Le rapport note des avancées. La consommation de tabac a reculé de 27 % depuis 2010, faisant baisser les cancers du poumon dans certaines régions. Les cancers liés aux infections sont également en recul grâce à l’élargissement de la couverture vaccinale et à l’amélioration de l’accès à l’eau, à l’assainissement et à l’hygiène (EAH), ainsi qu’à la prévention et au contrôle des infections. L’engagement politique se renforce également, 82 % des pays ont désormais un plan national de lutte contre le cancer, contre 50 % en 2010. Pourtant, les progrès sont trop lents, alerte la directrice du Centre international de recherche sur le cancer Dr Elisabete Weiderpass. ‘’Le profil du cancer évolue, de plus en plus sous l’effet de la hausse des taux d’obésité, de la sédentarité, des mauvaises habitudes alimentaires et de la pollution atmosphérique’’.

L’accès aux médicaments, fracture béante

Les 20 médicaments anticancéreux prioritaires ne sont disponibles qu’entre 9 % et 54 % du temps dans les pays à revenu faible et intermédiaire, contre 68 % à 94 % dans les pays riches. ‘’Ce sont les personnes atteintes et leurs familles qui en subissent le plus durement les conséquences ‘’, note le rapport. Pour inverser la tendance, l’OMS appelle à un changement radical vers une approche centrée sur la personne.
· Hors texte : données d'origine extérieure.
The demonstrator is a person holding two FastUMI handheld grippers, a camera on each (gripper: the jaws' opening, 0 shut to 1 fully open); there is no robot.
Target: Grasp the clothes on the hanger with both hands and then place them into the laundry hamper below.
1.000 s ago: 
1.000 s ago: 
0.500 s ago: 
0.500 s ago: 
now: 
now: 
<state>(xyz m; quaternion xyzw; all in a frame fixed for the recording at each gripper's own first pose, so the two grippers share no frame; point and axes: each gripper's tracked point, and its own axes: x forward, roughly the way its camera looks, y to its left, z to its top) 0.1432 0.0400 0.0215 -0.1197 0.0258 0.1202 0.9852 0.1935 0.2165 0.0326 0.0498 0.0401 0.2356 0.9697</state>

Sept recommandations et trois changements stratégiques sont proposés. Il s’agit d’intégrer la lutte contre le cancer à la couverture sanitaire universelle, de placer les personnes ayant une expérience vécue au cœur des systèmes, et d’aligner la recherche sur les besoins de santé publique. La survivante et responsable de l’enquête OMS, Clarissa Schilstra rappelle que le cancer n’est pas qu’un simple diagnostic médical. ‘’Il affecte profondément et durablement tous les aspects de la vie. Nous exhortons les décideurs à dialoguer véritablement avec les personnes touchées ‘’, recommande –t-elle.